As a retired climate scientist, and current gardening fanatic, I’m often asked “What should I grow that will survive coming climate change?” My usual articulate response is to expouse something like “Uh ….”, or possibly “Um ….”, and then later hope that I didn’t drool. The difficulty is that trying to answer the what-to-grow question is vastly complicated, even without the uncertainty of climate change. Different species of plants have different light, soil, moisture, wind, pollination, and pest requirements. Heck, different strains within a species can have different requirements. Layer on top of that the unique characteristics of a planting site and the habits of the gardener, it takes some real thought to give good planting advice. Sprinkle in the uncertainty of climate change and it’s a wonder that there are indeed some rules of thumb that can help us to create gardens that will thrive into the future.

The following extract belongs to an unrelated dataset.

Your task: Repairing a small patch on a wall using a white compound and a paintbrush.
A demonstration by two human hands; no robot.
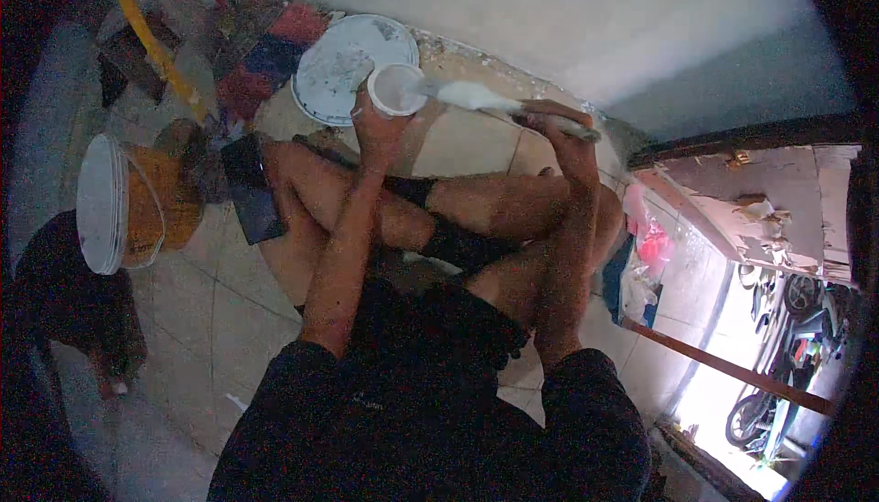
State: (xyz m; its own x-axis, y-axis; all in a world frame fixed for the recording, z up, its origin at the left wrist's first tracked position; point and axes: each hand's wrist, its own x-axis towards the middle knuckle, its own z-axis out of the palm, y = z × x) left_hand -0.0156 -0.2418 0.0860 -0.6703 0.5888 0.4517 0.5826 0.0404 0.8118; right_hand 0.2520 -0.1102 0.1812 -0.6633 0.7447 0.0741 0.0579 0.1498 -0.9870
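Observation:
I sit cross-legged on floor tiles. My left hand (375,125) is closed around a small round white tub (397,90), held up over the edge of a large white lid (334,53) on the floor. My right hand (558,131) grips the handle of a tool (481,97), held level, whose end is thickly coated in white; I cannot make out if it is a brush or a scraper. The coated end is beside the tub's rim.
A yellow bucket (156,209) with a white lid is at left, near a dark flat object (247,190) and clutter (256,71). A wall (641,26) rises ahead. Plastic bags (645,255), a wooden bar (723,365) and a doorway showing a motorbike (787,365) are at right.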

Let me emphasize that the uncertainty of future climate patterns is not just uncertain, it is wildly uncertain. There is a whole cascade of uncertainties including the scale of future emissions, the earth system’s response including possible tipping points, and the complexity of local climates. We can query climate models predictions through various websites where results of many state of the art climate models are made available, such as at NOAA or the IPCC. But at the end of the day, the future is unknowable. That said, the climate models are our best guess of the future climate.
One likely emissions path is that net emissions reach zero by, at the latest, 2075 and become negative thereafter. While many nations around the world have committed to net zero by 2050 to try to keep warming below 1.5 degrees C, our national policies are not on track for us to meet this deadline. So perhaps 2075 is a reasonable guess. On average, the zero-by-2075 models, the IPCC’s SSP1-2.6 model runs if you must know, predict that the US’ east coast will warm by 1.9 degrees C by 2040 relative to pre-industrial times. Warming in this region will then flatten out around 2.4 degrees C by the end of the century. Northern Europe would expect to experience slightly larger temperature rises of 2.2 and 2.7 degrees C for the near and far parts of the coming century. Both areas expect more precipitation, about 5-7% percent more. But we gardeners would be remiss in celebrating the increased rainfall for most of it is expected in winter months and as more intense rainfall events. Simply put, under this scenario, the US’ east coast and northern Europe can expect warmer, wetter, and wilder weather, with drier summers. Very roughly, these results scale up, and down, depending on whether we have more emissions, or fewer.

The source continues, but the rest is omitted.